This report reviews the current literature regarding “overshoot” scenarios where some aspect of the climate such as the temperature or GHG concentrations temporarily exceed a given target. The aim is to characterise such scenarios from Integrated Assessment Models (IAM) and where possible the climate to these scenarios, however most simulations with comprehensive climate models consider only highly idealised extreme scenario of future climate change.
The assessment of IAM literature includes some additional analysis of the IAM scenario database compiled by the IPCC for the 5th Assessment Report from more than 30 different models and several major international model intercomparison projects.

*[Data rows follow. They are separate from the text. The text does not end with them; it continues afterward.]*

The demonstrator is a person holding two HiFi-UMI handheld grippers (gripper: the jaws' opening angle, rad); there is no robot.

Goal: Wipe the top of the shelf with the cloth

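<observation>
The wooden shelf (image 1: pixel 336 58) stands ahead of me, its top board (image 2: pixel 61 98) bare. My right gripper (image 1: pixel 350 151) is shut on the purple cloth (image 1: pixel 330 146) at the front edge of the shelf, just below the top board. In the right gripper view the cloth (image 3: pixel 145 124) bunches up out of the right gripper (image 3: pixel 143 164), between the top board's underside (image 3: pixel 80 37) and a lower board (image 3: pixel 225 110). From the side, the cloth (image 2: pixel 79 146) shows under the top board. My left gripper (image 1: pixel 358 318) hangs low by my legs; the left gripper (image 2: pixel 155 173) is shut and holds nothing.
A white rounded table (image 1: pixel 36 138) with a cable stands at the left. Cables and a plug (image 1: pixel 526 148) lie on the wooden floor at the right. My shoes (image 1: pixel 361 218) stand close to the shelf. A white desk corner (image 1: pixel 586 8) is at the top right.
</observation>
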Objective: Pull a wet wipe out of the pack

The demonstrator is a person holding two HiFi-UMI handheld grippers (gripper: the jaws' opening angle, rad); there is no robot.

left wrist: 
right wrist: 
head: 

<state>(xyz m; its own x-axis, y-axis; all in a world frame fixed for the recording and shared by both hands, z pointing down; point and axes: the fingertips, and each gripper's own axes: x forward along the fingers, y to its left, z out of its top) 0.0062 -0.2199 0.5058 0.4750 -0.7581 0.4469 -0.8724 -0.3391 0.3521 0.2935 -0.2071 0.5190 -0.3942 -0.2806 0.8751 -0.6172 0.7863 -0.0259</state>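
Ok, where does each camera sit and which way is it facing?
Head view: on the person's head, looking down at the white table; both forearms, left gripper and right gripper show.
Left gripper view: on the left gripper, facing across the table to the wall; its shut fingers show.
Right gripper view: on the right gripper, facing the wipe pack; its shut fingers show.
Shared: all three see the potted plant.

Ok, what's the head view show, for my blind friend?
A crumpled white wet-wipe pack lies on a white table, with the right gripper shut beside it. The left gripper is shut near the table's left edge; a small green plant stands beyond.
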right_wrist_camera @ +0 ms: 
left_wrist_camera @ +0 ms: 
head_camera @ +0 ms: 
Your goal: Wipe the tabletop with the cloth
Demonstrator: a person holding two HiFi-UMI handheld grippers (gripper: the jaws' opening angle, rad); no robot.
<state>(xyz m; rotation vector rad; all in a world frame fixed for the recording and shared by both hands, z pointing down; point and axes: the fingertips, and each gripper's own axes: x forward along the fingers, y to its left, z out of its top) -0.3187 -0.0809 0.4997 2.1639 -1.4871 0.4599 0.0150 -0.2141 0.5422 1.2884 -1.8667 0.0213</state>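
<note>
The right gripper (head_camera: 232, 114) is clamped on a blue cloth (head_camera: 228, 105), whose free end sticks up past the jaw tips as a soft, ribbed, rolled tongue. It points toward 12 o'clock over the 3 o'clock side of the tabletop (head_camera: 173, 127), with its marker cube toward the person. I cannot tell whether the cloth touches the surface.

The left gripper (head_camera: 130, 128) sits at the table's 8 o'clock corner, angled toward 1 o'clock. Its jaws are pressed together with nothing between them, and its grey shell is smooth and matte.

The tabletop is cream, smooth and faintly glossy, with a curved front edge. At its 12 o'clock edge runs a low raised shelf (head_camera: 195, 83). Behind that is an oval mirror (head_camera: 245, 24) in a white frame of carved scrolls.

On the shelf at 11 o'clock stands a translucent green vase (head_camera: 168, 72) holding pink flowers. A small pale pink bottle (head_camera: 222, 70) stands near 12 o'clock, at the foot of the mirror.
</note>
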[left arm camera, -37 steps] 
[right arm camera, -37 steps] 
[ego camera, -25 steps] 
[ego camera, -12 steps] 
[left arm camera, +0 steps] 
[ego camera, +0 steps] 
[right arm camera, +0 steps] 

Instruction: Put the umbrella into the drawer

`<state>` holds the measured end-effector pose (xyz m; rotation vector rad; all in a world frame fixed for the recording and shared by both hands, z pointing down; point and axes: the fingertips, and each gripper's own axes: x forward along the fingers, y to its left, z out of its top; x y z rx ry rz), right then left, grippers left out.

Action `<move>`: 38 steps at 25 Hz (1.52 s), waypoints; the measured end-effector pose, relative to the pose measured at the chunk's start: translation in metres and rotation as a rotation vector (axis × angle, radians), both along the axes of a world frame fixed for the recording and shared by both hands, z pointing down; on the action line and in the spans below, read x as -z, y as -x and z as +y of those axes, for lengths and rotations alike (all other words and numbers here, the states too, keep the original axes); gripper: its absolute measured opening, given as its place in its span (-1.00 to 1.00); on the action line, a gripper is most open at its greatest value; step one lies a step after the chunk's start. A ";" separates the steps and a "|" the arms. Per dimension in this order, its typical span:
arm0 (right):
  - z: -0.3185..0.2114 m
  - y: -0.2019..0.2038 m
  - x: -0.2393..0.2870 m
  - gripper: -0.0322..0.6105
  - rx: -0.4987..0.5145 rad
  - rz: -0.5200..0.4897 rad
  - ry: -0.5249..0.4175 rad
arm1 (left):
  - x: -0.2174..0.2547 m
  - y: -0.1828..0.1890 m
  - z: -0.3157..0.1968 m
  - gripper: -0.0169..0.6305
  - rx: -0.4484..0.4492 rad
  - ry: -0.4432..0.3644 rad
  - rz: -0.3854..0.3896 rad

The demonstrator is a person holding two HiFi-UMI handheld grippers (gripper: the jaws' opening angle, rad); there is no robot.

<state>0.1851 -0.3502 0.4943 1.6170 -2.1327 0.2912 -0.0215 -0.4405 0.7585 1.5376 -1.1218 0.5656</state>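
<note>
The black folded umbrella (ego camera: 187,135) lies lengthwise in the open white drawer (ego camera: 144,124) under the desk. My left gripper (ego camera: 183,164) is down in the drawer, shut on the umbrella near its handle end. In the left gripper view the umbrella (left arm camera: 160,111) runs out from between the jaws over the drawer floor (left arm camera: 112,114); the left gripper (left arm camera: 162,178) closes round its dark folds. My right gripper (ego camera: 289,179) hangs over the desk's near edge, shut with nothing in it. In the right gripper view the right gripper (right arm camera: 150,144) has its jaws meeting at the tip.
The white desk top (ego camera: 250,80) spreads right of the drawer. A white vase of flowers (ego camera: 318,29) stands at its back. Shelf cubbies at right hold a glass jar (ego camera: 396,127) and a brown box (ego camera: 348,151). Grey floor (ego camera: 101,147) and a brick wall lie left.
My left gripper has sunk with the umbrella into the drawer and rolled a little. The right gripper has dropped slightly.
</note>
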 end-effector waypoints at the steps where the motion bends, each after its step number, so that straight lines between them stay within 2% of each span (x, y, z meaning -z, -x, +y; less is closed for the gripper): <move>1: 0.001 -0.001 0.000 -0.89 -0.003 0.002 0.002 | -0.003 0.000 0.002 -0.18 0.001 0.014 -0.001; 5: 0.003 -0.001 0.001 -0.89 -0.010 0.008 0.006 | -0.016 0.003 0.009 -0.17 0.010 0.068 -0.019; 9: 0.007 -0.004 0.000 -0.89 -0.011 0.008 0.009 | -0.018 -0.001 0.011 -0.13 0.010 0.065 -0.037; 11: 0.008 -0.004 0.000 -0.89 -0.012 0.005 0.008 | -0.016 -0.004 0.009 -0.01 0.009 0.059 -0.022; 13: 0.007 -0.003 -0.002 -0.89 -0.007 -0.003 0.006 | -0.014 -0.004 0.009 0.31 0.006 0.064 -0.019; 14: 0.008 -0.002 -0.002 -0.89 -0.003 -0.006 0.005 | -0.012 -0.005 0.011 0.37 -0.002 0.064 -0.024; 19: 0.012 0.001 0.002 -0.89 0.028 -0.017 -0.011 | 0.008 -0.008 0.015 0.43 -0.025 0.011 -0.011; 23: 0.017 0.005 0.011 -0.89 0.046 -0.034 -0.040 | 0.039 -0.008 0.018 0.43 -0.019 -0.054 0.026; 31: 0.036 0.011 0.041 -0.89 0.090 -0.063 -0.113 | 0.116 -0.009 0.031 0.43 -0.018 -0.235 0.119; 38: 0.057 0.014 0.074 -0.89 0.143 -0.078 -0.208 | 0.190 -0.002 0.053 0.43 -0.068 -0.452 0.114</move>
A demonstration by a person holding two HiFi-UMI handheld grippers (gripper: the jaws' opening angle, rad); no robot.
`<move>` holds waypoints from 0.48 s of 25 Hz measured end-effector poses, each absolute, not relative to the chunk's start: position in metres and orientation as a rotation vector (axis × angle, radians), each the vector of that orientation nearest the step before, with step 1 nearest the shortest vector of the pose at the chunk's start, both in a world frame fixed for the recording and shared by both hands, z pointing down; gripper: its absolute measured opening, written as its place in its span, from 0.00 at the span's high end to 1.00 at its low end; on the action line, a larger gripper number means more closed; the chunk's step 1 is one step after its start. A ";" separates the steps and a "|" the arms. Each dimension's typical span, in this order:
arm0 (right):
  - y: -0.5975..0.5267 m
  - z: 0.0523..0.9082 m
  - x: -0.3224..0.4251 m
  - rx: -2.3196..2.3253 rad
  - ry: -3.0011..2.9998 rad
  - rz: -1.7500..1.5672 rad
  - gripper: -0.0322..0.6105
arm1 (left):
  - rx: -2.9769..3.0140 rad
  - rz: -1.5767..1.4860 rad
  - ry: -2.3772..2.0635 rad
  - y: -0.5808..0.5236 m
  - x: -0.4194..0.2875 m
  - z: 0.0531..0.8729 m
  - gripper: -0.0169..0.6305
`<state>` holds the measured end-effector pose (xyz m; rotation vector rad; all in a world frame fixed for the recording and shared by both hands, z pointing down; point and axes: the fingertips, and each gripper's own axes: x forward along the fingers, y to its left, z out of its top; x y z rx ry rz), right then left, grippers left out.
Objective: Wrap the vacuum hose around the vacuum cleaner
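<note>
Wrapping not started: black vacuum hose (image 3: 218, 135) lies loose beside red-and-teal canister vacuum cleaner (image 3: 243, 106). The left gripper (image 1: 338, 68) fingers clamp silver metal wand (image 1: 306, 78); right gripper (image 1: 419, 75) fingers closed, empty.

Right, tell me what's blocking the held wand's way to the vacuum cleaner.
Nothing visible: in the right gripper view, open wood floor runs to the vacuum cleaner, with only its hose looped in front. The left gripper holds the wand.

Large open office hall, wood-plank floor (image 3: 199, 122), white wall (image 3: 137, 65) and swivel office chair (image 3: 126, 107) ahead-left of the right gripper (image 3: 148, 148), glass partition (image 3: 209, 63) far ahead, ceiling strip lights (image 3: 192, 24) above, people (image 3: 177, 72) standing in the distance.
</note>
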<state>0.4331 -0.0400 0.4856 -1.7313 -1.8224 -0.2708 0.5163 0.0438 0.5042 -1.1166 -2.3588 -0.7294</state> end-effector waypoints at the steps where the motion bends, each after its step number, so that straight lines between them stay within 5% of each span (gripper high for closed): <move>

The natural uptake of CO2 by the carbon cycle means that a small degree of atmospheric CO2 concentration overshoot would be recoverable from by natural means. However a predominant feature of ambitious mitigation scenarios is the presence of slightly larger overshoot (in duration or magnitude) which could be facilitated by enhanced Carbon Dioxide Removal (CDR) technologies. These are almost exclusively assumed by IAM to be produced through the combinations of BioEnergy with Carbon Capture and Storage (BECCS) which is the subject of further scrutiny within AVOID reports D2a and D1a. The limits of CCS scalability or land and water availability for bio-fuels are likely to place additional constraints on the feasibility of the majority of the overshoot scenarios described in the IPCC 5th Assessment Report.
We show that uncertainty regarding BECCS availability is the leading order sensitivity for the possible magnitude and duration of a recoverable climate overshoot. Without BECCS the IPCC WG3 database indicates an upper bound to temperature overshoot of 0.1 °C for 40-50 years when still meeting a 2 °C target in 2100. If BECCS is available scenarios in the IPCC WG3 AR5 database suggest that the duration of the overshoot could be halved (25 years) or allowed to become 3 times the size (0.3 °C) with optimistic assumptions about CDR. It should be noted that the limits to the use of CDR in these IPCC WG3 scenarios are a consequence of minimising mitigation costs in these scenarios under a range of different scenario assumptions. Non- cost optimum scenarios incorporating more CDR would also be possible and allow larger overshoots, however availability of BECCS may turnout to be smaller than assumed in the IAM and lead to smaller possible overshoots while still meeting a 2 °C target in 2100.
Climate response to an overshoot of atmospheric greenhouse gas concentrations has been examined in a number of studies of idealised emissions and concentration scenarios in Earth System Models (ESM). There is consensus that stabilization of CO2 concentrations, or even global temperatures, does not imply stabilization of all aspects of the climate at the same time. Many parts of the climate system have inherently long time-scale responses (e.g. ice sheets, carbon cycle, ocean heat content) which may take many hundreds to thousands of years to reach a new equilibrium.
An aspect of the physical response for which there has been insufficient study in the available scientific literature to draw firm conclusions about is the temporary resilience of large-scale components of the climate system, such as polar ice sheets or the Amazon forest, to abrupt or irreversible changes during a temperature overshoot of the scale detailed in the IPCC WG3 AR5 scenario database. Whilst it is broadly accepted that there is potential for such changes, and that the probability of them occurring increases at higher temperature, the precise details of the trigger points are still too uncertain to draw robust conclusions about the relative increase in risk posed by temporarily overshooting a climate target.